Le quatrième profil (n=6) englobe des consommateurs « cachés » et des revendeurs. Ces personnes disposent en général d’une source de revenus fixe par l’emploi. La pratique de l’injection n’est, semble-t-il pas (ou plus) de mise dans ce groupe. De même, s’il est possible que certains usagers « cachés » fument du crack, il est peu probable qu’ils le fassent dans des lieux publics, mais plutôt en privé, chez eux ou chez des amis. Alors que les trois autres profils identifiés se caractérisent à la fois par une forte visibilité dans l’espace public, et pour certains, par un degré de précarisation élevé, les consommateurs « cachés » et les revendeurs sont plus discrets. Les risques qu’ils encourent en se dévoilant peuvent avoir des conséquences importantes sur leur système de vie et leur emploi. Ils fréquentent la Riponne de manière ponctuelle mais régulière, et le plus souvent dans un but très précis : acheter et consommer rapidement sur place ou écouler de la marchandise.

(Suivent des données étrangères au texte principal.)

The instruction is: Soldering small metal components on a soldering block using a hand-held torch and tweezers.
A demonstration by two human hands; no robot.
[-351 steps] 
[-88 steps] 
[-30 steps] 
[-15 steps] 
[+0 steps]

De toutes les personnes rencontrées, les injecteurs et les usagers de crack ou d’héroïne par inhalation sont les plus susceptibles de consommer « à la sauvage », dans les toilettes publiques, dans les parcs ou dans tout autre lieu abrité et caché. Ces conduites s’observent le plus souvent chez les usagers en phase « intensive », qu’ils soient ou non sans domicile fixe. Plus globalement, les raisons qui expliquent les variations de la consommation dans l’espace public tiennent à la fois au rapport personnel qu’entretient l’individu à sa dépendance (phase intensive, phase plus stable, etc.), à sa définition de ce qu’est – ou devrait être – la consommation de drogue (goût pour l’acte convivial, être à l’extérieur, dans la nature, etc.), au niveau de précarité dans lequel il se trouve, ainsi qu’à des variables plus situationnelles relatives aux opportunités et circonstances du moment.
Dans l’ensemble, certaines personnes maintiennent, alors que d’autres modifient leurs habitudes en fonction de l’évolution du contexte local, et en particulier vis-à-vis des mesures sécuritaires ou sanitaires mises en oeuvre ces dernières années à Lausanne. Les pratiques analysées sont par conséquent marquées par des dimensions de continuité et d’adaptabilité, deux aspects importants pour penser et agir sur le phénomène de la consommation de drogue dans l’espace public.